Кто, Федор Васильевич?..
Гусаров?..
Вот уж кого к адмиралу на пушечный выстрел не подпущу!
Он чахоточный.
Так, погодите. Я что – вслух говорил?..
И правильно…
Сказал – страх свой прогнал. Решительный сделался – словно не пронеслось над моей головой трех революционных, трех огненных лет. Киев, Полтава, Поволжье, Забайкалье, уличные перестрелки, автомобильный дивизион.
Блиндированные вагоны ощетиненного орудиями бронепоезда, на котором я над балтийскими матросами комиссарил… Троих убил, пятерых покалечил – разом службу вспомнили! Штабс-капитанчик военспец, вылитый Колчак в молодости, каким-то "боцманматом" и "барабанной шкурой" называл любовно… Контрразведка Гришина-Алмазова, будь она неладна. Камера смертников в Иркутской тюрьме, откуда меня трижды расстреливать водили…
Три раза пугали – залп вколачивали поверх головы.
Нашли чем стращать, я тогда о смерти мечтал.

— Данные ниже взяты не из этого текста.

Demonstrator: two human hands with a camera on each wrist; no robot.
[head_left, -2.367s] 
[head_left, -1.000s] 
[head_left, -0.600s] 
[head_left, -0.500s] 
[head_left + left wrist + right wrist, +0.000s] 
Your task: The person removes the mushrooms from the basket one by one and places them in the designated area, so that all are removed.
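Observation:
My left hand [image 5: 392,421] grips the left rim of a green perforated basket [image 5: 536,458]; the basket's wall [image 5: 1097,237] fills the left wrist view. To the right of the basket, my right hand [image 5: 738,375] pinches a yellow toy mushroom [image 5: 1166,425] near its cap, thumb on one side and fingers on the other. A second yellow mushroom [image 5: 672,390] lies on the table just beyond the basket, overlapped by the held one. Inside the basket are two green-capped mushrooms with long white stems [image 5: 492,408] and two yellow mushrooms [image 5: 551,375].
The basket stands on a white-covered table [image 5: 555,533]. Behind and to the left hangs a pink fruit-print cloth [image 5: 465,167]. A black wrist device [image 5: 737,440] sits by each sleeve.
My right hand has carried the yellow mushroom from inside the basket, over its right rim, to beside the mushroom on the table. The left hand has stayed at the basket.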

Не было только ничего. Снова я в парижской больнице для бедных. Протянул лапу и:
– Разрешите?.. Спокойно, спокойно, не волнуйтесь вы так… Потерпите чуточку, – принялся с неторопливой осторожностью прощупывать высокопревосходительскую шею. Ой, тоненькая, ой, двумя пальцами моими обхватить… Щупаю, сам думаю: отвесит мне сейчас тощенький оплеуху от дворянских щедрот и по своему прав будет…
Не отвесил.
Смирный оказался.
Дернул руками – не ударить, оттолкнуть – и осилил себя, сплел пальцы на груди, отвернулся, зажмурился горестно… Тьфу ты, декабристочка, что же ты своего дружка совеститься где не надо не отучила. Сама небось не стесняешься.
И Попов тоже: в стол нырнул и шуршит ящиками. Отличная у меня компания. Юрист мышь изображает, адмирал – покойника… Я вам кто, кот или сторож на кладбище?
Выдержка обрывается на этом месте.